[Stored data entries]
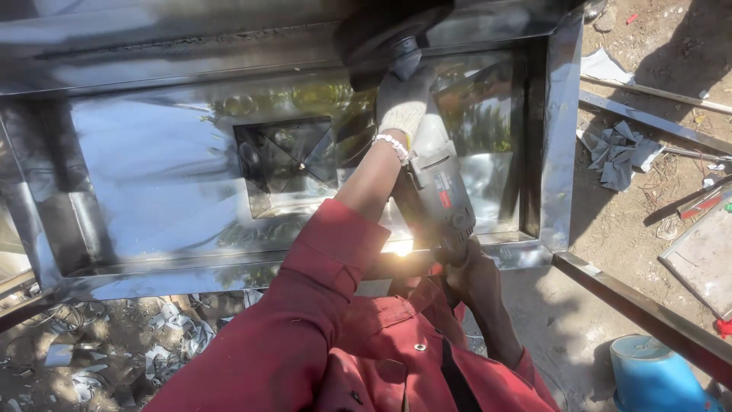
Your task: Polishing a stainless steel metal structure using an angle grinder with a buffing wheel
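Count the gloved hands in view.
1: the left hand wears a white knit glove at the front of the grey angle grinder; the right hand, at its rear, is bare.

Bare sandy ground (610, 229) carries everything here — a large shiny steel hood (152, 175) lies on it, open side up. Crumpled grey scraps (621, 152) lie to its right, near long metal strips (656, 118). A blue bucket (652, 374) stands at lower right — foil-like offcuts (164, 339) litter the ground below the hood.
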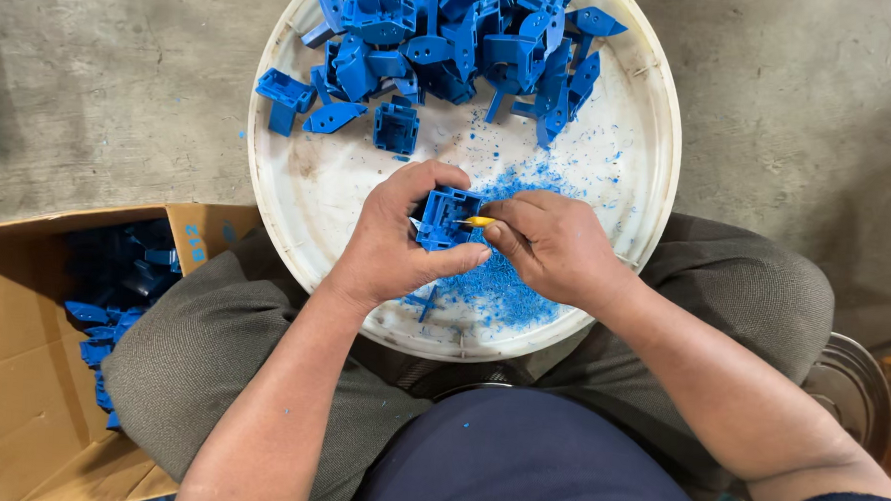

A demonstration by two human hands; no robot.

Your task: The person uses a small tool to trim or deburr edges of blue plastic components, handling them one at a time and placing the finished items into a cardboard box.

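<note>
- Left hand [391, 243] clamps a blue moulded plastic bracket [445, 218] over the round white tray [641, 179].
- Right hand [556, 247] pinches a small yellow-handled blade [475, 222] against the bracket's right side.

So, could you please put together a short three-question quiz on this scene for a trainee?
1. True or false: the left hand grips a blue plastic part.
2. What does the right hand hold against that part: A) a yellow-handled tool, B) a red brush, C) nothing?
3. Where does the cardboard box of blue parts sit relative to the person?

Key
1. True.
2. A.
3. At the person's left, beside the knee, below the white round tray.
</note>
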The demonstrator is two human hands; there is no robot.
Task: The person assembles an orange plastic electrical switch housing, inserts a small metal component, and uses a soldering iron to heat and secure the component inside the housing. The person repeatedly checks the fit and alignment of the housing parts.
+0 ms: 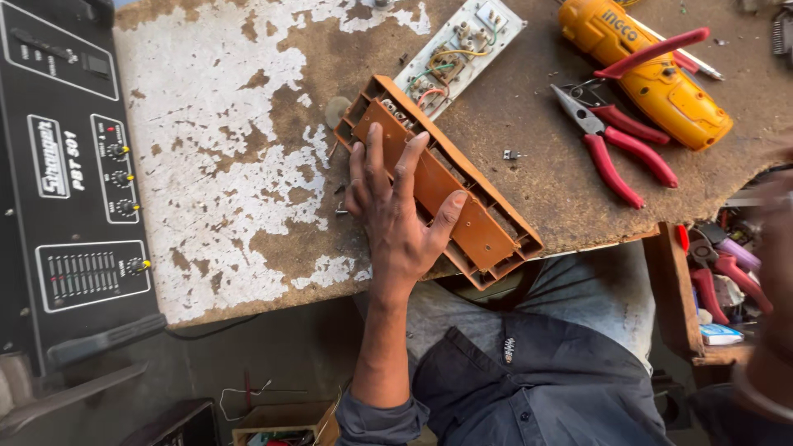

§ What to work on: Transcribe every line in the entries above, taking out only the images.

§ Task output:
Your task: Polishing a stainless steel metal structure using an angle grinder with a buffing wheel
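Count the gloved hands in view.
1: the left hand wears a white knit glove at the front of the grey angle grinder; the right hand, at its rear, is bare.

Bare sandy ground (610, 229) carries everything here — a large shiny steel hood (152, 175) lies on it, open side up. Crumpled grey scraps (621, 152) lie to its right, near long metal strips (656, 118). A blue bucket (652, 374) stands at lower right — foil-like offcuts (164, 339) litter the ground below the hood.
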
A demonstration by two human hands; no robot.

Your task: The person uses a small tool to trim or deburr edges of blue plastic components, handling them one at a time and placing the finished items into a cardboard box.

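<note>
- Left hand [391, 243] clamps a blue moulded plastic bracket [445, 218] over the round white tray [641, 179].
- Right hand [556, 247] pinches a small yellow-handled blade [475, 222] against the bracket's right side.

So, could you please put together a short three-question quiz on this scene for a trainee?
1. True or false: the left hand grips a blue plastic part.
2. What does the right hand hold against that part: A) a yellow-handled tool, B) a red brush, C) nothing?
3. Where does the cardboard box of blue parts sit relative to the person?

Key
1. True.
2. A.
3. At the person's left, beside the knee, below the white round tray.
</note>
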The demonstrator is two human hands; there is no robot.
Task: The person assembles an orange plastic electrical switch housing, inserts a small metal component, and uses a soldering iron to heat and secure the component inside the housing. The person repeatedly checks the fit and alignment of the housing parts.
+0 ms: 

This brings the exercise to completion.